Median duration of response among responders was 6.9 months (95% CI: 0.7-13.1), 7.1 months (95% CI: 5.0-9.2), and 3.1 months (95% CI: 1.9-4.3), respectively. Median PFS was 7.0 months (95% CI: 0.7-13.3), 6.5 months (95% CI: 2.2-10.8), and 3.3 months (95% CI: 2.2-4.4), and median OS was 17.8 months (95% CI: 8.0-27.6), 16.8 months (95% CI: 13.9-19.7), and 9.5 months (95% CI: 4.8-14.2), respectively.

Any-grade treatment-related adverse events (TRAEs) occurred in 84.8%, 80.6%, and 81.0%, and grade ≥3 TRAEs were 42.4%, 41.9%, and 34.9%, respectively. No treatment-related deaths were observed.

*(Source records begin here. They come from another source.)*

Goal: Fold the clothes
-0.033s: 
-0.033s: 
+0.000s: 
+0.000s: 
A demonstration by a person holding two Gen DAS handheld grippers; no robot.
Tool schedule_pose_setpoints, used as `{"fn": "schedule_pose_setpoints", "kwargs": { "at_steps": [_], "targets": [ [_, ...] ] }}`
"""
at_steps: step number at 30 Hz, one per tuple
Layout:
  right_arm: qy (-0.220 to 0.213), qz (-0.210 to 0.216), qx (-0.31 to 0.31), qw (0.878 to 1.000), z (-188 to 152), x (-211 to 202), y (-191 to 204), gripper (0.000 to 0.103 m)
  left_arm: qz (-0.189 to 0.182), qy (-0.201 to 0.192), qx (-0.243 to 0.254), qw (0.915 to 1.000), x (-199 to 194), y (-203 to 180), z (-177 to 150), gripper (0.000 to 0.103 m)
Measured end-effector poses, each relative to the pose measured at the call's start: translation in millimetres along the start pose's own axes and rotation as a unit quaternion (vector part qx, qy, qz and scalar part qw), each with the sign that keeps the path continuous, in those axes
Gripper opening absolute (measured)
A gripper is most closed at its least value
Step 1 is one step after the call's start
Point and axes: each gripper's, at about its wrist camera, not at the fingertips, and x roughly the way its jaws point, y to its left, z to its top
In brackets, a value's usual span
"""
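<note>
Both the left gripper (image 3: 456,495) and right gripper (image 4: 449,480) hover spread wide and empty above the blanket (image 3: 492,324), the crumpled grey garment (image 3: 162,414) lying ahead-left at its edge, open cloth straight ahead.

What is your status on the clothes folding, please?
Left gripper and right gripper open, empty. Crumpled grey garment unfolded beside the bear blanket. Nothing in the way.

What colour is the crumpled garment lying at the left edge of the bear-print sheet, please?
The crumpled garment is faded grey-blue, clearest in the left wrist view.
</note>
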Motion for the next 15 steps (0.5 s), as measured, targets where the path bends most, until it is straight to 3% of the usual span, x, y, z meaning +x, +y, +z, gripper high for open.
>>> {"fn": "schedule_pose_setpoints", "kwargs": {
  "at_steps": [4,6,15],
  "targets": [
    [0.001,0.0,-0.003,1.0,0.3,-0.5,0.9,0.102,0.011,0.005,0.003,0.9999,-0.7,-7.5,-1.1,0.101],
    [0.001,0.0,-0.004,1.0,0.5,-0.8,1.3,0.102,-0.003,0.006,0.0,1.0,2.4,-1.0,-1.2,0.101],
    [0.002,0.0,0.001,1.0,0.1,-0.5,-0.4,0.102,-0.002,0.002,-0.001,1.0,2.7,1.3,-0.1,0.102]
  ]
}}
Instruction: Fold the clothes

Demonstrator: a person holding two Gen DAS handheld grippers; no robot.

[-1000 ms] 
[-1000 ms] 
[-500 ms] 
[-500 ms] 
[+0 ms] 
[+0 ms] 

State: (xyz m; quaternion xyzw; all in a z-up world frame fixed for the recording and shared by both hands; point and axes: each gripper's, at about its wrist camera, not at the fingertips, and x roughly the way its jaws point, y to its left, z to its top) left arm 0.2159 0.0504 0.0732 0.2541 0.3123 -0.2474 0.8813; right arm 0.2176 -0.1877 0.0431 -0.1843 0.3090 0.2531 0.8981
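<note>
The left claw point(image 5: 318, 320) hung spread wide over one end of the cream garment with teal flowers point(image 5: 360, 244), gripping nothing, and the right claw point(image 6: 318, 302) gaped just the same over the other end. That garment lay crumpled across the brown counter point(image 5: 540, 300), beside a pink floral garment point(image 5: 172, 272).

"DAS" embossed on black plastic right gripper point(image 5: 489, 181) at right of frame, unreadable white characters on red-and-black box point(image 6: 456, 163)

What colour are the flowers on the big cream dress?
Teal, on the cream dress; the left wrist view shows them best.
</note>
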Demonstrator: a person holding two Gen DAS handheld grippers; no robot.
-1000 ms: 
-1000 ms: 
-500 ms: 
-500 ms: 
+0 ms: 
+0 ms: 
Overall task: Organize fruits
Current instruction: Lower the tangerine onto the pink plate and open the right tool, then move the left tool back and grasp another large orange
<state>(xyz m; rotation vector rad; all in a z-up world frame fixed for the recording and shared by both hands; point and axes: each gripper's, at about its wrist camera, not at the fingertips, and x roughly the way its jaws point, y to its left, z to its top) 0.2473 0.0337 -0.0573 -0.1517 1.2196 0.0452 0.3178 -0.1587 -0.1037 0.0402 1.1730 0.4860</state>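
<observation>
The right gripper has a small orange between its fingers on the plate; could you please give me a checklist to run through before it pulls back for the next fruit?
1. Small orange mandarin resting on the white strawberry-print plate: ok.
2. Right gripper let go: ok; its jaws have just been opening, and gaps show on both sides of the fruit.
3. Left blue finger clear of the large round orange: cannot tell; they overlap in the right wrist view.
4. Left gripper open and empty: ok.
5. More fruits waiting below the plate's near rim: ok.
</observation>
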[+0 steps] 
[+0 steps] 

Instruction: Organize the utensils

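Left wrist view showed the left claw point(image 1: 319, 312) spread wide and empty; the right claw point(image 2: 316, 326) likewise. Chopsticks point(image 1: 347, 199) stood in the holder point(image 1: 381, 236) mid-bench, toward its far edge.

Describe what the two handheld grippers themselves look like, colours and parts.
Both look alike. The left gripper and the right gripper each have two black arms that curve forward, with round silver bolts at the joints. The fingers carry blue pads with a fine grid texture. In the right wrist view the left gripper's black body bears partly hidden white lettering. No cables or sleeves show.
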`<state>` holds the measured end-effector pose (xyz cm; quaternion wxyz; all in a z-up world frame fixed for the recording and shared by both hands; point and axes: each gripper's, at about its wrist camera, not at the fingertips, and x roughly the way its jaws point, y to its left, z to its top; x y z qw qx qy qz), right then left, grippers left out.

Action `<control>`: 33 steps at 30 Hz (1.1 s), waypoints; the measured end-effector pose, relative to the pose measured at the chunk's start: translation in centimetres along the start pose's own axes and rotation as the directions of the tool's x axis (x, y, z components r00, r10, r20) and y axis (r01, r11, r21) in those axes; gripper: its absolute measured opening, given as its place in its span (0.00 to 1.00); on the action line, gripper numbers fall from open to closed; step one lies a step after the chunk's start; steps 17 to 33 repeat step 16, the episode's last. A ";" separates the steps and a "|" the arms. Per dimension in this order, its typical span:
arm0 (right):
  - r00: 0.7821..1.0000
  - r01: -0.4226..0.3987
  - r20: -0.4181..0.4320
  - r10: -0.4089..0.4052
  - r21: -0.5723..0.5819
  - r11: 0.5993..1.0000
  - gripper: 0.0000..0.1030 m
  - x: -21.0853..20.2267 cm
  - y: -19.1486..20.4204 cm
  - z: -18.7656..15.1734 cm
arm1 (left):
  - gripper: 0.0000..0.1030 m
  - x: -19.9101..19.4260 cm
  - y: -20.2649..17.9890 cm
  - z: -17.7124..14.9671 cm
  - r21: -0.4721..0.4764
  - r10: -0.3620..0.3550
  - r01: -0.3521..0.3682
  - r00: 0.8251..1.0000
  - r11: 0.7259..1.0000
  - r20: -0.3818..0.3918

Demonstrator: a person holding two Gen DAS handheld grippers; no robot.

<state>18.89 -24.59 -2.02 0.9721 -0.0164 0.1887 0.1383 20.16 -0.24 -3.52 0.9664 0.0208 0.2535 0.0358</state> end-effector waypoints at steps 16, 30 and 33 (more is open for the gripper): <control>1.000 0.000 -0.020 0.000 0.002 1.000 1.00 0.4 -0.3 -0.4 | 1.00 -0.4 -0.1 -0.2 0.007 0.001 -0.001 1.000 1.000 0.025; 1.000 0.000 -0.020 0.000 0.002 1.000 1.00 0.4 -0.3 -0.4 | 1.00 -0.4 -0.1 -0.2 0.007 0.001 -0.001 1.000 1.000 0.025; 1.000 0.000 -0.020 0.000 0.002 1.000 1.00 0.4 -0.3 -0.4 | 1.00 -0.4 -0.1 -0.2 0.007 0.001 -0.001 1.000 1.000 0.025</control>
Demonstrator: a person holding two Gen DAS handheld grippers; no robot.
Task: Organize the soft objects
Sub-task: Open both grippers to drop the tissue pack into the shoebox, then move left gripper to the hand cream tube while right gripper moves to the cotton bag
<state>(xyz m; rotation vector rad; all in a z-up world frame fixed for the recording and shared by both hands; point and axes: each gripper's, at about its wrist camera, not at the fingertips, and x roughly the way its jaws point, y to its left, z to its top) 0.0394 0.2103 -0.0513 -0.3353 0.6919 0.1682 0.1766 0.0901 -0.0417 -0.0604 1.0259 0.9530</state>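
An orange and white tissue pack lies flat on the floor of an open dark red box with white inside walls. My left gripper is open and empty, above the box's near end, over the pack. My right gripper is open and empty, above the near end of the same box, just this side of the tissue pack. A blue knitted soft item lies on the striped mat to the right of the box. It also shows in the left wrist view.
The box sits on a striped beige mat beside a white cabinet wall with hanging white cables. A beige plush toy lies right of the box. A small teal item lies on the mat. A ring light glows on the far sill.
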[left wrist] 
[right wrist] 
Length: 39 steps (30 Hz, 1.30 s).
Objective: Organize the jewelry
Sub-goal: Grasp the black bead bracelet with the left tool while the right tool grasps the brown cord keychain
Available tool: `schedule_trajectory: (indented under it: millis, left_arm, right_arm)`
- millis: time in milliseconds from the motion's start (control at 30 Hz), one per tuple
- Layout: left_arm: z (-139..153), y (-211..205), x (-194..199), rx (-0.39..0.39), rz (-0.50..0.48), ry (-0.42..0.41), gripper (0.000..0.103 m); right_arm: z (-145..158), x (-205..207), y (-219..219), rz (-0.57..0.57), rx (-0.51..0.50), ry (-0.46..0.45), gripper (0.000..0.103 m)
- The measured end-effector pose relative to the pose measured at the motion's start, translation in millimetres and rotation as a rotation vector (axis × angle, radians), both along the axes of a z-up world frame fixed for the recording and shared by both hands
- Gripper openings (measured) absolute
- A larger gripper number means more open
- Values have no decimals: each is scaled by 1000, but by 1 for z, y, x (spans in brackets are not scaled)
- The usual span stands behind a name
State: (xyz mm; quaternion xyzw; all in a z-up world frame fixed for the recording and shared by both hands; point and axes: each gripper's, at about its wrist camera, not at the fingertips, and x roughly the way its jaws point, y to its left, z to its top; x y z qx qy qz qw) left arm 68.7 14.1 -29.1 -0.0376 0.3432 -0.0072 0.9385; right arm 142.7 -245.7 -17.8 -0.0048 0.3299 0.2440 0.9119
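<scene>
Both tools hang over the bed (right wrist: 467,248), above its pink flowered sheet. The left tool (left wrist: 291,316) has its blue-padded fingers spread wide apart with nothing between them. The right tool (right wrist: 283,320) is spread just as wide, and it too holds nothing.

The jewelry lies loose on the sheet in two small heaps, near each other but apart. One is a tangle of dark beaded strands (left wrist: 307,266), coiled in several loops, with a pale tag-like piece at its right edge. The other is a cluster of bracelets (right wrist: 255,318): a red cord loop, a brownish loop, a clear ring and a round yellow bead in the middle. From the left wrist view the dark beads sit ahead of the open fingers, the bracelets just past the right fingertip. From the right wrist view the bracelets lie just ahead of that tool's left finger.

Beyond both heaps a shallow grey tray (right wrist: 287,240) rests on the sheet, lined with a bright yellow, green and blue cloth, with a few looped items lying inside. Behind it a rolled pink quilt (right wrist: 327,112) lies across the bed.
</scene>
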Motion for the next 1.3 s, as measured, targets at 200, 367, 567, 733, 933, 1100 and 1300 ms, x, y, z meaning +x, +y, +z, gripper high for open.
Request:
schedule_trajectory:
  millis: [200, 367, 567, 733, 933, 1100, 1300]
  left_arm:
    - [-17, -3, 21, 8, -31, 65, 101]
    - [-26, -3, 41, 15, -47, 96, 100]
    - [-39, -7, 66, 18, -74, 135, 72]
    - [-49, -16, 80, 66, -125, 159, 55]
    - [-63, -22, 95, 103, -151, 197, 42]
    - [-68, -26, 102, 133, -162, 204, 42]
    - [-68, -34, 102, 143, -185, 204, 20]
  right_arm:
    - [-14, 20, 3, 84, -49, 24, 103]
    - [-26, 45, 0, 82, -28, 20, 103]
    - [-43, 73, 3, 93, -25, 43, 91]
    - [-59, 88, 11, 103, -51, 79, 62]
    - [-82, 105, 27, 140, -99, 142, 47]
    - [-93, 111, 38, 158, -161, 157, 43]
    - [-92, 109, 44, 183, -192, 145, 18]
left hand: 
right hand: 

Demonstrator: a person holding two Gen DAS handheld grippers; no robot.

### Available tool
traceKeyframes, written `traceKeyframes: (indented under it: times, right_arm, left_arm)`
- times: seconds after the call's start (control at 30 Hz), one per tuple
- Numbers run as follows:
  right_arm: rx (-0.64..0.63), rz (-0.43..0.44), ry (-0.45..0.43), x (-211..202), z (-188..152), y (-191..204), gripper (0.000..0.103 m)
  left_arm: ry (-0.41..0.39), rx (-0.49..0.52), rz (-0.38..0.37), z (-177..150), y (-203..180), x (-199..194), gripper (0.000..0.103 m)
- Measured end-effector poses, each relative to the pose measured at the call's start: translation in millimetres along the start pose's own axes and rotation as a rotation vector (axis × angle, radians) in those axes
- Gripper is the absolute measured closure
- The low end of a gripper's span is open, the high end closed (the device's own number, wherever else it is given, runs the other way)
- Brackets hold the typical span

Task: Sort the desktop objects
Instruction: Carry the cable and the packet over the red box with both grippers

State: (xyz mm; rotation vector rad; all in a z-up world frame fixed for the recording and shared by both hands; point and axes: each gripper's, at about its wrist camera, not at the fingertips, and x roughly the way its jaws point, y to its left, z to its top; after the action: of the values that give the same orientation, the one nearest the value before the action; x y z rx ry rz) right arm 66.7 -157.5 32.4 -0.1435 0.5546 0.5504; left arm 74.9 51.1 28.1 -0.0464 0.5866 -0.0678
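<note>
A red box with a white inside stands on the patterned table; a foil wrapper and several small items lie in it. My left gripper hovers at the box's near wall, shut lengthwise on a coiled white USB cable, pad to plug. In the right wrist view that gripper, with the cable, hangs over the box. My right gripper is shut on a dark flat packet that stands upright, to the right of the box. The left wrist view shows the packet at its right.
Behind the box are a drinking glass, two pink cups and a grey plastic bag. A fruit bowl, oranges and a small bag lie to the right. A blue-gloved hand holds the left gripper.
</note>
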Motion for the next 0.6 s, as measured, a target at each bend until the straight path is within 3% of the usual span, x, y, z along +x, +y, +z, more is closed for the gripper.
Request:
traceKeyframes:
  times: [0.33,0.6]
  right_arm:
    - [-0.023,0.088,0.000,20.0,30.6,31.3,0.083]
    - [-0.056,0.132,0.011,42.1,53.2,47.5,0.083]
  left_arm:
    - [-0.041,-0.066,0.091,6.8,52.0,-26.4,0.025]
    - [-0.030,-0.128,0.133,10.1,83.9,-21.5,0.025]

Cemiplimab has gained traction as both a monotherapy and in combination with chemotherapy for advanced NSCLC. In patients with PD-L1 expression of at least 50%, cemiplimab monotherapy demonstrated a significant overall survival benefit in the phase 3 EMPOWER-Lung 1 trial (NCT03088540). In the phase 3 EMPOWER-Lung 3 trial (NCT03409614), cemiplimab combined with platinum-doublet chemotherapy improved overall survival across both squamous and nonsquamous histologies.

Pharmacists play a key role in ensuring that PD-L1 testing and molecular profiling are completed before immunotherapy initiation, especially in nonsquamous disease, where actionable mutations may alter first-line therapy. Delays in molecular testing continue to pose challenges in real-world practice, with insurance barriers complicating even interim treatment strategies. Liquid biopsy has emerged as a practical solution to expedite decision-making, though negative liquid biopsy results do not replace tissue testing.